The linkage between microRNA and cancer and its delivery as cancer therapy: A mini-review
Corresponding Author(s) : Lucky Goh Poh Wah
Cellular and Molecular Biology,
Vol. 69 No. 7: Issue 7
The central dogma of molecular biology was no longer "central" after ground-breaking discoveries conveyed gene expression involves more complex physiological functions in cancer pathogenesis over the last decade. MicroRNAs (miRNAs) are short non-coding RNA that regulate gene expression, affecting key molecular pathways involved in sustaining the proliferative signalling for tumour development, evasion of cellular death, invasion, angiogenesis, as well as metastasis in a plethora of cancer types. MiRNA expression is dysregulated in human cancer through a number of processes, including miRNA gene amplification or deletion, faulty miRNA transcriptional regulation, dysregulated epigenetic alterations, and flaws in the miRNA biogenesis machinery.
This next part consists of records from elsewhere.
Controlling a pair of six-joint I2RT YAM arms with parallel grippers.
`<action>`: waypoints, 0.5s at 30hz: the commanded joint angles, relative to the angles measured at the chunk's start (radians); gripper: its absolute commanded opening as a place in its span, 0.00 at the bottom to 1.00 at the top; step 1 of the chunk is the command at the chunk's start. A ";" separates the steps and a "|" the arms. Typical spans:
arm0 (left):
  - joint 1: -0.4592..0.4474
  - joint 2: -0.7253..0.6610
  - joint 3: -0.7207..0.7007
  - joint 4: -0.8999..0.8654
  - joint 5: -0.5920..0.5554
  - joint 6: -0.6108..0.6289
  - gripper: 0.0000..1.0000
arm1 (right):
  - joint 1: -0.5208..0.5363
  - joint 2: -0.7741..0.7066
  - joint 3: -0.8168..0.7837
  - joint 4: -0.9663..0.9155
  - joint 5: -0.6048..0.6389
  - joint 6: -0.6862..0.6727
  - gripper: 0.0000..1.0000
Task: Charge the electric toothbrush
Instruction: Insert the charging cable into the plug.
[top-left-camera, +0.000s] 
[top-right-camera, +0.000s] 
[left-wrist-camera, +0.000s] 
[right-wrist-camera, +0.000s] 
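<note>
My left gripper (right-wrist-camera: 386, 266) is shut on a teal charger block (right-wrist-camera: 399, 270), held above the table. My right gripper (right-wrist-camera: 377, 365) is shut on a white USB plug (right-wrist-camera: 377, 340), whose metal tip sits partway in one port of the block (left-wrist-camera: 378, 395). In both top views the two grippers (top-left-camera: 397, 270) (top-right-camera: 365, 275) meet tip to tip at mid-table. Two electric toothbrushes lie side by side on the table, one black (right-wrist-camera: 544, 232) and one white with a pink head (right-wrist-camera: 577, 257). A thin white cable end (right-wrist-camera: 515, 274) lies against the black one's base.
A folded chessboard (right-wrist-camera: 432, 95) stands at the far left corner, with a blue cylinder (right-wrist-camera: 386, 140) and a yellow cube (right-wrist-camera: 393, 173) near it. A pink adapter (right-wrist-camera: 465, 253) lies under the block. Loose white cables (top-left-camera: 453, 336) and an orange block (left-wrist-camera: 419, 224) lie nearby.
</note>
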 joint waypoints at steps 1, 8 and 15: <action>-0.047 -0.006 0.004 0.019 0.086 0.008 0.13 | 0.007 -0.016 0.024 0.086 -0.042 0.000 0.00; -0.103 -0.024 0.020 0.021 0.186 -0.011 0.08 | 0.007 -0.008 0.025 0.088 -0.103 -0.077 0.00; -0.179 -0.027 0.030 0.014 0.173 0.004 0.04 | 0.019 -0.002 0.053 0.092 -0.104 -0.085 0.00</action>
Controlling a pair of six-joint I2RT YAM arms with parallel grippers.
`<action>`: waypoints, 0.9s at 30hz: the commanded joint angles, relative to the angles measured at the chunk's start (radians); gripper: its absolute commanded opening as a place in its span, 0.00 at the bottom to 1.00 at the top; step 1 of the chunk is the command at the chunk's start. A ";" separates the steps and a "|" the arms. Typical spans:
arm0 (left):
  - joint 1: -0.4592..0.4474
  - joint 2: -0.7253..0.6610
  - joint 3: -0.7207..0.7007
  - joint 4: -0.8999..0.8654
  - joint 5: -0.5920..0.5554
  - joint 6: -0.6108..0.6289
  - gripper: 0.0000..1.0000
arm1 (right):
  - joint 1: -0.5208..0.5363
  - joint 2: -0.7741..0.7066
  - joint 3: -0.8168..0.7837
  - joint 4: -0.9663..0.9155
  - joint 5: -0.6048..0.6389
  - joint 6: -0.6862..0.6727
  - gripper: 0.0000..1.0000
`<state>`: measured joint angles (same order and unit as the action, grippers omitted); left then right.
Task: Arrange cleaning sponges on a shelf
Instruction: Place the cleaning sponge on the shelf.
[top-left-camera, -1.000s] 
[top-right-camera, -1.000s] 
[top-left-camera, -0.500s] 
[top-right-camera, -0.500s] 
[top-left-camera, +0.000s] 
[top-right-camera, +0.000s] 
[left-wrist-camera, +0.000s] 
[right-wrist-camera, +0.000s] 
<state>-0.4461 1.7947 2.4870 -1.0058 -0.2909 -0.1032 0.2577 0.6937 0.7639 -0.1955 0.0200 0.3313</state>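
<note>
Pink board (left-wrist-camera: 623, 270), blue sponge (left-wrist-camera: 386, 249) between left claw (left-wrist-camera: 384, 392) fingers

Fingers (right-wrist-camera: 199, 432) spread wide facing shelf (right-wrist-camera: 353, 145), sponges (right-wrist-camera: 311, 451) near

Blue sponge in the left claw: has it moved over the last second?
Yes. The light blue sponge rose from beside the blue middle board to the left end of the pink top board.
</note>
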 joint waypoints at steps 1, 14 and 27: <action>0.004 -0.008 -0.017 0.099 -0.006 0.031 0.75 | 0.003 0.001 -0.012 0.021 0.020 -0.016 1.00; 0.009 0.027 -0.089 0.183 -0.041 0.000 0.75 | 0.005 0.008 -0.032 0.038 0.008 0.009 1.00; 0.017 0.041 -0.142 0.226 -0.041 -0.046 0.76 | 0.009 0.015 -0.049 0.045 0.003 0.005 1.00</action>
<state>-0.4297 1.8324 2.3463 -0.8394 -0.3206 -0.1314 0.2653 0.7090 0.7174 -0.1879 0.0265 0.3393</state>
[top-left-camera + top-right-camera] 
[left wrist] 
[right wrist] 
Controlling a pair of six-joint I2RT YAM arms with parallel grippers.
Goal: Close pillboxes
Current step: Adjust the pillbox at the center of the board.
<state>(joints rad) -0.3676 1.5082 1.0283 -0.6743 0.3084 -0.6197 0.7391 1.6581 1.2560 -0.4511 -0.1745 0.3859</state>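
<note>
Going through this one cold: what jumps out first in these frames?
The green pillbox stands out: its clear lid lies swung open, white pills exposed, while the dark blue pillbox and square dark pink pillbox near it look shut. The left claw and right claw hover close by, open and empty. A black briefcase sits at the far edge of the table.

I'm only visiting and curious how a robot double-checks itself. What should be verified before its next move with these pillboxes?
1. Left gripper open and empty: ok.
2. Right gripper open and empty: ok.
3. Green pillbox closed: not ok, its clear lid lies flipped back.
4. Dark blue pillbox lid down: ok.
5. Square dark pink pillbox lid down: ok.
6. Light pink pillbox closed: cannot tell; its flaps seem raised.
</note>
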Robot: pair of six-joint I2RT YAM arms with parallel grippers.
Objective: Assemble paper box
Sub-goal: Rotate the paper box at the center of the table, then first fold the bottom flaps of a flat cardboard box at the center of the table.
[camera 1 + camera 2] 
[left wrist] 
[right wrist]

As a result, the current progress of treatment intervention focuses on modifying the miRNA levels in cancer therapeutics. Nevertheless, the mode of delivery and current management of miRNA therapies remains one of the many questions that need to be addressed. Here, we provided a comprehensive mini-review outlining the role of miRNA in cancer as well as its mode of delivery which includes liposomes, viral vectors, inorganic material-based nanoparticles, and cell-derived membrane vesicles. Likewise, the regulation of miRNA in other diseases and their challenges in translational research was also thoroughly discussed.